§ What you are asked to do
Where does the word "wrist" show up in the data? Please find each such line and copy it.

§ Given material
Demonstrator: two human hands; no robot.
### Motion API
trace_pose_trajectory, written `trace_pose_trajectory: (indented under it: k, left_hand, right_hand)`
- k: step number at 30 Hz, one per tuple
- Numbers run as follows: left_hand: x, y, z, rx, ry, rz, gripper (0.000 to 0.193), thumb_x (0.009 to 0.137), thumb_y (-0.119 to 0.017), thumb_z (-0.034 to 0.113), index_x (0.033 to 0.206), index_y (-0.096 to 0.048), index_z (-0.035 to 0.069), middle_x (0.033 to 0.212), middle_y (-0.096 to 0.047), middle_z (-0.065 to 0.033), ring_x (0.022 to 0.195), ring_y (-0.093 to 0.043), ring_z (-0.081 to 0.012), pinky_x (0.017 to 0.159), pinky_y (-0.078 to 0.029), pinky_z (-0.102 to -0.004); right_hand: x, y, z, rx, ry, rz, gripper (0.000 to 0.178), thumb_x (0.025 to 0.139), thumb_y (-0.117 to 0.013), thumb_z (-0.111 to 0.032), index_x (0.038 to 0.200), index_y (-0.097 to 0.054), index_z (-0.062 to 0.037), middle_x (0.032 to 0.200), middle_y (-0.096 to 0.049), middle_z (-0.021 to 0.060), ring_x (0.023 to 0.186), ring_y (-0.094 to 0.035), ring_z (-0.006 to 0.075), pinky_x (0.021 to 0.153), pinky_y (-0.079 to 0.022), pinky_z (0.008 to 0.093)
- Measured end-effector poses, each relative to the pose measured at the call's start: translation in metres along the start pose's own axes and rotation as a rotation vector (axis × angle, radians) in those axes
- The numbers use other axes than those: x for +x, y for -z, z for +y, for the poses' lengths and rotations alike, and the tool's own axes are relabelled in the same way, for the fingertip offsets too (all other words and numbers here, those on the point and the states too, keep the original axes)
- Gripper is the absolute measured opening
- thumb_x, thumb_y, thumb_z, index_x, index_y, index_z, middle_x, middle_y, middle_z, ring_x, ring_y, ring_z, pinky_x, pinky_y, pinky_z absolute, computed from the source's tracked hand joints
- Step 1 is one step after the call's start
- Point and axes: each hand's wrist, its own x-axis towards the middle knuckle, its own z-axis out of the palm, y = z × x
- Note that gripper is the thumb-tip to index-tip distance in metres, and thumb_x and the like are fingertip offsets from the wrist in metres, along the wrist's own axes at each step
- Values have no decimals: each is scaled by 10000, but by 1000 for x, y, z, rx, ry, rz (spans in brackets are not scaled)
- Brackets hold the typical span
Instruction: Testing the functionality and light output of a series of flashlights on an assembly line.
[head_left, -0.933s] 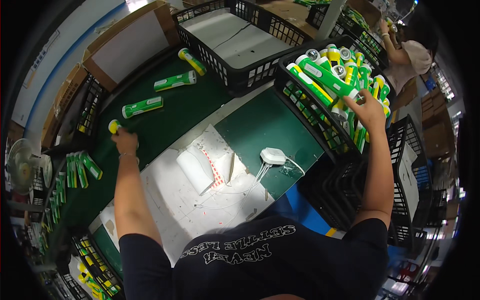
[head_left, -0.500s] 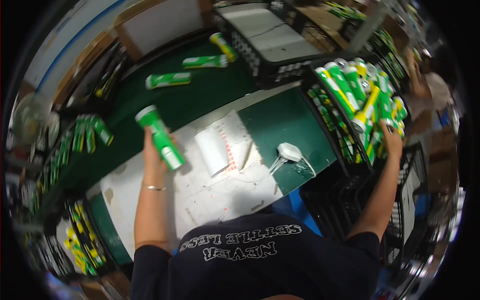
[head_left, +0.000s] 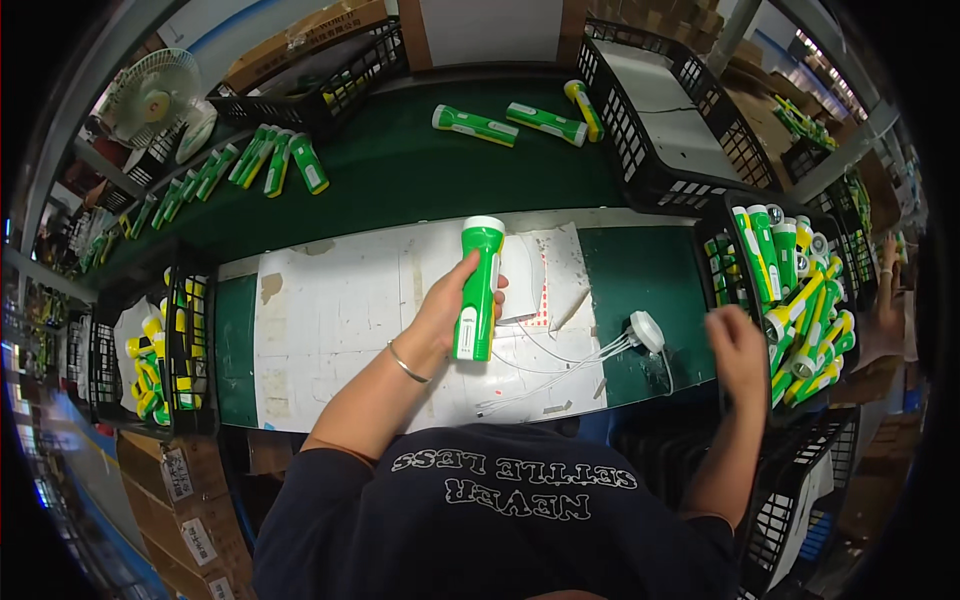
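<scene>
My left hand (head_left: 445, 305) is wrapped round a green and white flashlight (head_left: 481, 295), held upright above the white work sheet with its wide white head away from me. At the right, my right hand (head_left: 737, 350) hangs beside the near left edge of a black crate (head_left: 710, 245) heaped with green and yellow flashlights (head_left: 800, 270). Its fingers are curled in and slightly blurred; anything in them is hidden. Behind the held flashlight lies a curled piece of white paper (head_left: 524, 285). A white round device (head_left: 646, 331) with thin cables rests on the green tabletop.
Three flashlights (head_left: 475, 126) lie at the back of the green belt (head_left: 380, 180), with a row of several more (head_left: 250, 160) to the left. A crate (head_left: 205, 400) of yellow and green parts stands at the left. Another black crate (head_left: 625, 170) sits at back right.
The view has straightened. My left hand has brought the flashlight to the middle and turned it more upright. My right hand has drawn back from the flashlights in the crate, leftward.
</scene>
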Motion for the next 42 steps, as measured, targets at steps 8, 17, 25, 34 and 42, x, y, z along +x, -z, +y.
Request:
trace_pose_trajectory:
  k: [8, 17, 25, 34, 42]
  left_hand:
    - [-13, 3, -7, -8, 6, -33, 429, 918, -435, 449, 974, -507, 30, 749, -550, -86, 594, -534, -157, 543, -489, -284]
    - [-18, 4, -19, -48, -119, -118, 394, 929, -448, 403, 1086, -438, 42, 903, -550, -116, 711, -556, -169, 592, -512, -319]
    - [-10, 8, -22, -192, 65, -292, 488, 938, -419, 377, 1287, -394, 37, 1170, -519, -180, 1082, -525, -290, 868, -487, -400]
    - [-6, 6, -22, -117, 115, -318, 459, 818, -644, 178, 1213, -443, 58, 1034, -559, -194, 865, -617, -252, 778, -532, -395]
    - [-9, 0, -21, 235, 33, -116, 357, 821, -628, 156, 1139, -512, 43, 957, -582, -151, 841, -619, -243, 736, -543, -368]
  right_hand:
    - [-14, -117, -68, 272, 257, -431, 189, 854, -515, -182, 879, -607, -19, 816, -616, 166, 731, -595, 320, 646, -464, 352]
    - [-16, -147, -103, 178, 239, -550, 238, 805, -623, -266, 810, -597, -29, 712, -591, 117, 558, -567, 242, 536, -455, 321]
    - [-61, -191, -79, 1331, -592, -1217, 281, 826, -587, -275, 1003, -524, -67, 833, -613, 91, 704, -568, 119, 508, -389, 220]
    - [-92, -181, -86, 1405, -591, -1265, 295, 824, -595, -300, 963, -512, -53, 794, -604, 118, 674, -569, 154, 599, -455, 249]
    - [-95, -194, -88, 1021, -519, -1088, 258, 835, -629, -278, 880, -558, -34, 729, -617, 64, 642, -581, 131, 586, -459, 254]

§ Result below
- Point and axes: each hand's wrist, its own x-axis towards the middle knuckle, its own z-axis out of the palm, y = z × x
- Note that gripper is the thumb-tip to index-tip distance in metres, and thumb_x and the like are fingertip offsets from the wrist in metres, along the wrist's own axes at each step

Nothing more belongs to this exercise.